Exercise brief -
What lines of the data below hold "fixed"? Show them.
++++ Data section ++++
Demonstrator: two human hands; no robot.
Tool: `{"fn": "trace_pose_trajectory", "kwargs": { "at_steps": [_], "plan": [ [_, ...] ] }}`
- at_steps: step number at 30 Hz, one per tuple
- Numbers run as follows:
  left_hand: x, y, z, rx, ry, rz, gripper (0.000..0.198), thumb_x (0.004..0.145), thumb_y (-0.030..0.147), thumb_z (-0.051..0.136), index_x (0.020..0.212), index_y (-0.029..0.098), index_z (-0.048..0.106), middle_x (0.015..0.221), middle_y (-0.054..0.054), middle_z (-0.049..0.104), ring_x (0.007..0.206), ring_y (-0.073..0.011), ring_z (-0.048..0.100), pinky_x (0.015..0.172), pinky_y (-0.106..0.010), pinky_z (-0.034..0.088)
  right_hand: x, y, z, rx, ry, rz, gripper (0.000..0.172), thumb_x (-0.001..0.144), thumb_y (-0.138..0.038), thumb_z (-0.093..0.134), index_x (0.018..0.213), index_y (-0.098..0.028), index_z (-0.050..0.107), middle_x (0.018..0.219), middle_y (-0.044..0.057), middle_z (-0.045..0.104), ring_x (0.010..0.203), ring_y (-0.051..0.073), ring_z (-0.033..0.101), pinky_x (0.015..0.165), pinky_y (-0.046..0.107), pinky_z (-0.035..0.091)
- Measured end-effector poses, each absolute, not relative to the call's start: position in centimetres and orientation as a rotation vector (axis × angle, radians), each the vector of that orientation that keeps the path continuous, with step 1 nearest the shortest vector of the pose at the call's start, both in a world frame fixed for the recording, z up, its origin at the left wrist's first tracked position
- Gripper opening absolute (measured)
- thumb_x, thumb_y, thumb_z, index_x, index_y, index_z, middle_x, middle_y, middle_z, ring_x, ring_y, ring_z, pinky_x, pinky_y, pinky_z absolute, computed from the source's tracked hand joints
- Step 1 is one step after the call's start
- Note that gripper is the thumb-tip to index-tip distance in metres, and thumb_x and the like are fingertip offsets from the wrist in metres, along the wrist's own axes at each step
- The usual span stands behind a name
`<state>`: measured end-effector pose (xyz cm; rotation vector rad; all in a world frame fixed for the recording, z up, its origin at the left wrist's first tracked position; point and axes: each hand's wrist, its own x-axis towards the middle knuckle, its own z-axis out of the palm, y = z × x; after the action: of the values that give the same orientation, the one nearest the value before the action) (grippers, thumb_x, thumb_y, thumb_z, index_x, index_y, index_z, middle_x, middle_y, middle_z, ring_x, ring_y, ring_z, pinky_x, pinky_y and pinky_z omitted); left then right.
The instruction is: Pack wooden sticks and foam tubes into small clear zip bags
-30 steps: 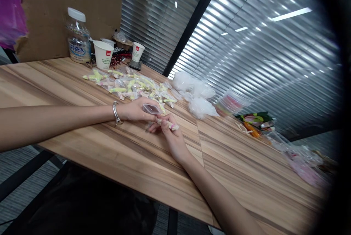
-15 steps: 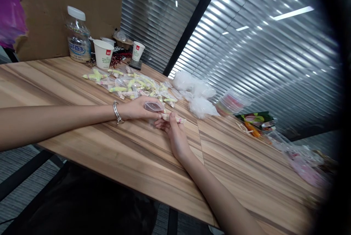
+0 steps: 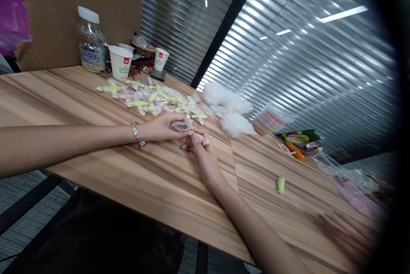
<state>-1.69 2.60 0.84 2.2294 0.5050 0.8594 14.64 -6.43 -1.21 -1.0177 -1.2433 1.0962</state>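
My left hand (image 3: 162, 128), with a silver bracelet on the wrist, pinches a small clear plastic bag (image 3: 179, 126) just above the wooden table (image 3: 144, 180). My right hand (image 3: 201, 154) holds a pale pink and yellow twisted candy (image 3: 200, 137) at the bag's mouth; its tip touches the opening. Both hands are closed on what they hold. A pile of filled clear bags of yellow and pink candy (image 3: 150, 97) lies just beyond my left hand.
A loose green candy (image 3: 281, 185) lies on the table to the right. Another person's blurred hand (image 3: 347, 233) shows at the lower right. White puffy bags (image 3: 230, 114), a clear tub (image 3: 270, 119), paper cups (image 3: 121, 62), a plastic jar (image 3: 90, 43) and a green packet (image 3: 299, 138) stand farther back.
The candy in my right hand has moved closer to the bag's mouth. A green candy has appeared on the table at right, and another person's hand has come into view.
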Motion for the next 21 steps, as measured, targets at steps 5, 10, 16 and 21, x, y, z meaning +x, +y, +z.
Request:
{"fn": "trace_pose_trajectory", "kwargs": {
  "at_steps": [5, 10, 16, 21],
  "plan": [
    [-1.6, 2.9, 0.5, 2.266, 0.594, 0.851, 0.029, 0.079, 0.039, 0.060, 0.095, 0.015, 0.063, 0.089, -0.002, 0.066, 0.085, -0.0163, 0.060, 0.075, -0.024, 0.044, 15.2, -6.5, -1.1, -1.095, -1.179, 0.873, 0.019, 0.086, -0.038, 0.055, 0.093, -0.022, 0.050, 0.064, -0.006, 0.049, 0.055, 0.008, 0.046, 0.056, 0.022, 0.041],
    [-1.6, 2.9, 0.7, 2.310, 0.607, 0.754, 0.032, 0.078, 0.041, 0.061, 0.098, 0.016, 0.062, 0.094, -0.003, 0.065, 0.088, -0.0175, 0.058, 0.077, -0.024, 0.042, 15.4, -6.9, -0.6, -1.029, -1.097, 0.567, 0.012, 0.090, -0.034, 0.051, 0.091, -0.022, 0.047, 0.065, -0.006, 0.046, 0.055, 0.008, 0.044, 0.057, 0.022, 0.039],
    [-1.6, 2.7, 0.8, 2.369, 0.578, 0.735, 0.029, 0.078, 0.037, 0.061, 0.098, 0.015, 0.062, 0.091, -0.002, 0.065, 0.082, -0.0156, 0.057, 0.072, -0.022, 0.041, 14.7, -7.9, 0.0, -1.073, -1.290, 0.517, 0.011, 0.088, -0.031, 0.053, 0.094, -0.021, 0.053, 0.076, -0.002, 0.052, 0.064, 0.010, 0.050, 0.062, 0.024, 0.041],
    [-1.6, 2.4, 0.7, 2.408, 0.539, 0.712, 0.027, 0.081, 0.034, 0.059, 0.100, 0.016, 0.062, 0.088, -0.002, 0.065, 0.079, -0.0153, 0.057, 0.068, -0.022, 0.040, 14.7, -7.9, -0.3, -1.095, -1.437, 0.461, 0.010, 0.087, -0.027, 0.056, 0.095, -0.022, 0.059, 0.091, 0.002, 0.060, 0.077, 0.013, 0.055, 0.070, 0.027, 0.044]
  ]
}}
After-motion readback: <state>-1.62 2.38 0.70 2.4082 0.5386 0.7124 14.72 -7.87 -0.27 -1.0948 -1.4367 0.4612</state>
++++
Solution below -
- Measured end-effector poses, each absolute, not relative to the call's start: position in centimetres and orientation as a rotation vector (axis × angle, radians), each the vector of that orientation that keeps the path continuous, with step 1 nearest the shortest vector of the pose at the call's start, both in a world frame fixed for the recording, z up, its origin at the left wrist's first tracked position
`<state>`: measured end-effector pose (xyz cm; rotation vector rad; all in a world frame fixed for the recording, z up, its origin at the left wrist's first tracked position; point and axes: each hand's wrist, its own x-axis towards the middle knuckle, its own z-axis out of the palm, y = z × x; after the action: of the values that give the same orientation, the one nearest the value before the action) (grippers, thumb_x, thumb_y, thumb_z, index_x, index_y, index_z, middle_x, middle_y, middle_z, ring_x, ring_y, ring_z, pinky_x, pinky_y and pinky_z omitted); left then right.

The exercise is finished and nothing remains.